[Records from a dataset]
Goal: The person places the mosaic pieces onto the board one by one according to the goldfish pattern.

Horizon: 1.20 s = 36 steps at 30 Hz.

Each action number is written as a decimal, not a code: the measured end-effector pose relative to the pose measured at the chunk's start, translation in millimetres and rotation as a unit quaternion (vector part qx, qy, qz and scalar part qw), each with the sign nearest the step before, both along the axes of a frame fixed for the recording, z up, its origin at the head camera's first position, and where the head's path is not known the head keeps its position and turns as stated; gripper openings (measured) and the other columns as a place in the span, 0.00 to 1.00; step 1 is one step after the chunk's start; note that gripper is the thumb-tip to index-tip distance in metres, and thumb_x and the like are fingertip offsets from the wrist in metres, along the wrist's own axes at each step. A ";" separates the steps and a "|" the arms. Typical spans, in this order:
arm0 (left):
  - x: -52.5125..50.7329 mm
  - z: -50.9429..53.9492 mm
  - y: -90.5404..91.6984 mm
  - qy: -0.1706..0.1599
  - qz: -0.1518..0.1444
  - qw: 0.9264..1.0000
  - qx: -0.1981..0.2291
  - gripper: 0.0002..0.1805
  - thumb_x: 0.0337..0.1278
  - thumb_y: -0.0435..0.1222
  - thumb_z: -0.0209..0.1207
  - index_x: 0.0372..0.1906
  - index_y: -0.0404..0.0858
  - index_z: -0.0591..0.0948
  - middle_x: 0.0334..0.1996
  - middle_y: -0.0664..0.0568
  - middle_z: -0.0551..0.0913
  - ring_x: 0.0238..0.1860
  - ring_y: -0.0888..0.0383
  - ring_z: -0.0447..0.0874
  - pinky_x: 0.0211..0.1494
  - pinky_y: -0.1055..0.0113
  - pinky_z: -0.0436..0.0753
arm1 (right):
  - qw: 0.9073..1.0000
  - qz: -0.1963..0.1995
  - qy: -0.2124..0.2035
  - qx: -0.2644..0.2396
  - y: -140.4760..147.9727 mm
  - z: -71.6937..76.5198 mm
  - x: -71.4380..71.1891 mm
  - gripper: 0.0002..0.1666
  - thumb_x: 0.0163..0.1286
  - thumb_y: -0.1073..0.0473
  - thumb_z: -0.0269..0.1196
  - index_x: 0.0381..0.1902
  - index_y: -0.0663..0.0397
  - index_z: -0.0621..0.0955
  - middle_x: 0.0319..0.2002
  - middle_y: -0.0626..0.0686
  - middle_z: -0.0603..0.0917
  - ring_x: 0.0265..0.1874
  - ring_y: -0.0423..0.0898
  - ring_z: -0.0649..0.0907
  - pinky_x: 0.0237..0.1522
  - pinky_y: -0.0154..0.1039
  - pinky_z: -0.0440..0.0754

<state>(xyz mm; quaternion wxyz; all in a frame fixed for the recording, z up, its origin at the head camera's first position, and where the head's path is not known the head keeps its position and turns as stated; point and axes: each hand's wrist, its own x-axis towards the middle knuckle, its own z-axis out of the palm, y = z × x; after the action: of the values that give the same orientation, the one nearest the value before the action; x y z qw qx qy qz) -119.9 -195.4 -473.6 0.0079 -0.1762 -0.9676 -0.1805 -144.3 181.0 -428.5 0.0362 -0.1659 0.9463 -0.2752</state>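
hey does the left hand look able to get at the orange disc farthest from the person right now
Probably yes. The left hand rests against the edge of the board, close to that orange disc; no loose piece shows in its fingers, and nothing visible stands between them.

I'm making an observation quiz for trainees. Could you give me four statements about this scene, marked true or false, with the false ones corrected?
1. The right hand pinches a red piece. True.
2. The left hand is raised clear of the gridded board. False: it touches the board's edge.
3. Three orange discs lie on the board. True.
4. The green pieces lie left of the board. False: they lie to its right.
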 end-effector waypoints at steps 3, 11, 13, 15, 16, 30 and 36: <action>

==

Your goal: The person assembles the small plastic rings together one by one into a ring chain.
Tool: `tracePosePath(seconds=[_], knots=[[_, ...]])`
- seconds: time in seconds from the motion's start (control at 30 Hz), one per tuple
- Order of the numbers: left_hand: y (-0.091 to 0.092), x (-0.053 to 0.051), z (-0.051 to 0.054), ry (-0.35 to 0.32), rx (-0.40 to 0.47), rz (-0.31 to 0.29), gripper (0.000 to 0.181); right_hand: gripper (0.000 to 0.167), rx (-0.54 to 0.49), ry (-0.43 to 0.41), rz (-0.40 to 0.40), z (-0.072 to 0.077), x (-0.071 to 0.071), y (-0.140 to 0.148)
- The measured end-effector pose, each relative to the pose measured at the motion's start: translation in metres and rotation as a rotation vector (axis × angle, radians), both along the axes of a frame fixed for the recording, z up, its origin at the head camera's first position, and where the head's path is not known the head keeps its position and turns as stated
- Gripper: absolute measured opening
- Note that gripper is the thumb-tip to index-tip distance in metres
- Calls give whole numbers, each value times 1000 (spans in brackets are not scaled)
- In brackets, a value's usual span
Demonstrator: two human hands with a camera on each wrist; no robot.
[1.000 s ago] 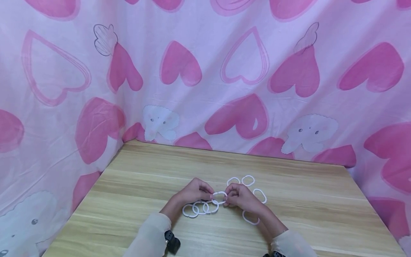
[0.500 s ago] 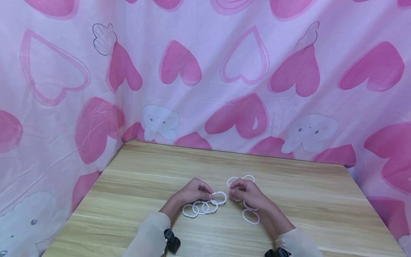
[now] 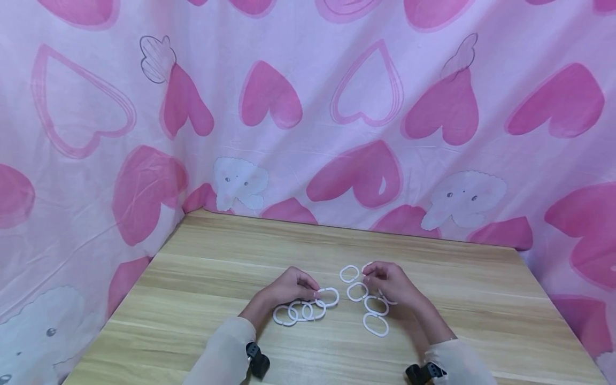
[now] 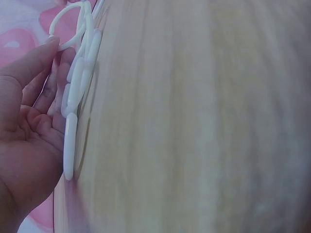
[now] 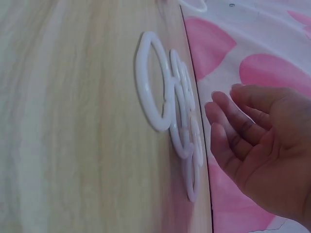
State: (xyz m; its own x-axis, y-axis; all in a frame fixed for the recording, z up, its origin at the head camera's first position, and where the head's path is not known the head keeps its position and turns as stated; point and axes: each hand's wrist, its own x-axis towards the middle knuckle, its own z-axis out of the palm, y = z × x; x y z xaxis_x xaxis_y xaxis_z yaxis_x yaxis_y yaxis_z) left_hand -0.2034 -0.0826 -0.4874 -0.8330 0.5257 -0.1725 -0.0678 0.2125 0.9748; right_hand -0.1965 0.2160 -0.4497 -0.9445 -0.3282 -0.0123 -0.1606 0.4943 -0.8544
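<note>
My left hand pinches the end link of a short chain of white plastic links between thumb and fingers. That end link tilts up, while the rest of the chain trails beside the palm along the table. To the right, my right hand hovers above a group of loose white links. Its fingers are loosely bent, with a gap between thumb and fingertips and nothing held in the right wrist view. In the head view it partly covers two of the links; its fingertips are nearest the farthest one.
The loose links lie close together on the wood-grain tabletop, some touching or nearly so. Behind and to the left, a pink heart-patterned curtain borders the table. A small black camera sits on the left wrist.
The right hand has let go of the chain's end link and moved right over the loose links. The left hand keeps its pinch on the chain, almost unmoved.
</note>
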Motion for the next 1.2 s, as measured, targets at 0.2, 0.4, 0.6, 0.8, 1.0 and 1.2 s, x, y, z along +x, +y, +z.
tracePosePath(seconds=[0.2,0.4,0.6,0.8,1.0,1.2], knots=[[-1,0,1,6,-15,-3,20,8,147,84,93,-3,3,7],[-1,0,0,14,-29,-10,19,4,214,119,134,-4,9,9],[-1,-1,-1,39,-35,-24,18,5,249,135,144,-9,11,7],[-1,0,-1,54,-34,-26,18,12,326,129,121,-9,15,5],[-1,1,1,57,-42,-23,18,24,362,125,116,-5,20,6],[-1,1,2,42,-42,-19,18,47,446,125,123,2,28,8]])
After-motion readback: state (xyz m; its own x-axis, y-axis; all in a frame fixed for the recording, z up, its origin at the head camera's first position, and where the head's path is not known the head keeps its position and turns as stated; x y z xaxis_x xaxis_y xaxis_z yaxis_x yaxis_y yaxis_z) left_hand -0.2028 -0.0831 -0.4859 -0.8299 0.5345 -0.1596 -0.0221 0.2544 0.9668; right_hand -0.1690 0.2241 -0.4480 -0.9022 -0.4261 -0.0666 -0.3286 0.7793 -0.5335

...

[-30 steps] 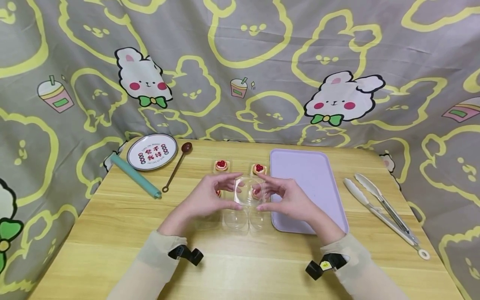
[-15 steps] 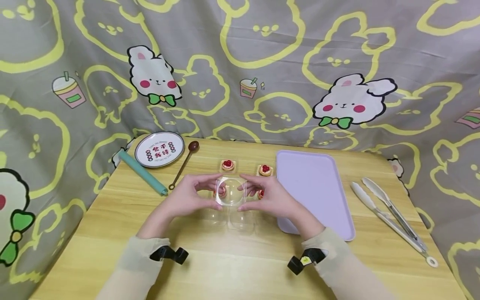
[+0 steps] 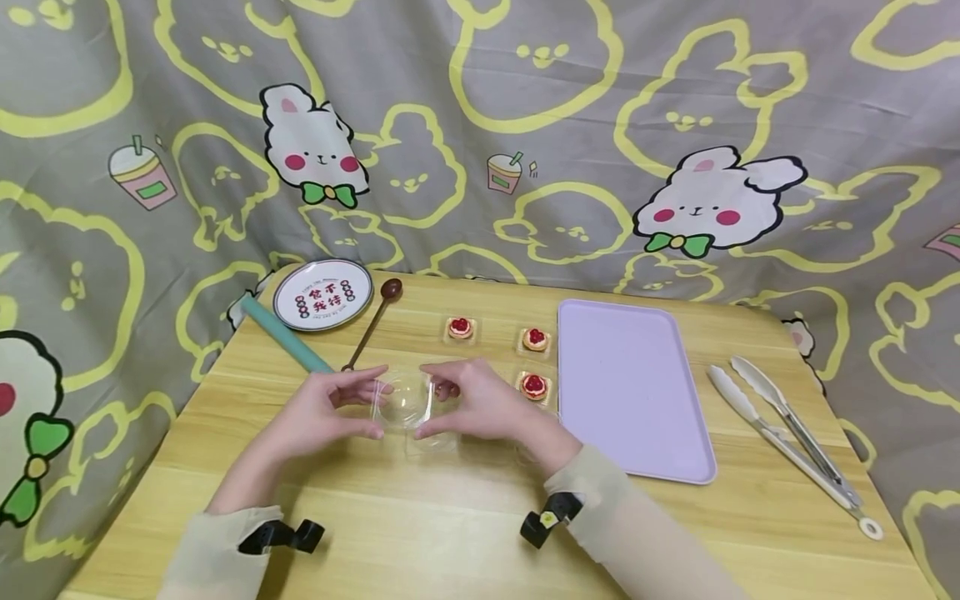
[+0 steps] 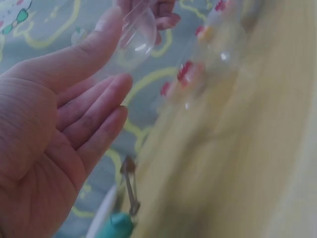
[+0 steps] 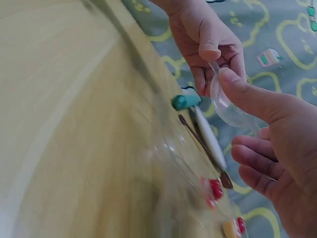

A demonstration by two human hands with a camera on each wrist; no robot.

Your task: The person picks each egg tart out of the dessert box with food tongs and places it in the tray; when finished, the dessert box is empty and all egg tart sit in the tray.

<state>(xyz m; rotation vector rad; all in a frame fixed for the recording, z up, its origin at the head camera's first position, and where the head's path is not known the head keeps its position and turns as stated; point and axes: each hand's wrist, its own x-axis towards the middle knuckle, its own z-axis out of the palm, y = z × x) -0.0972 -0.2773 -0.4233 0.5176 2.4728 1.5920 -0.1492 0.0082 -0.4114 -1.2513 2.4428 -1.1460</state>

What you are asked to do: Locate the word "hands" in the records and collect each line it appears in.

Response to the exercise:
Demonstrator: two human hands with a camera on each wrist; no robot.
A demonstration by two human hands with a camera on each wrist; no robot.

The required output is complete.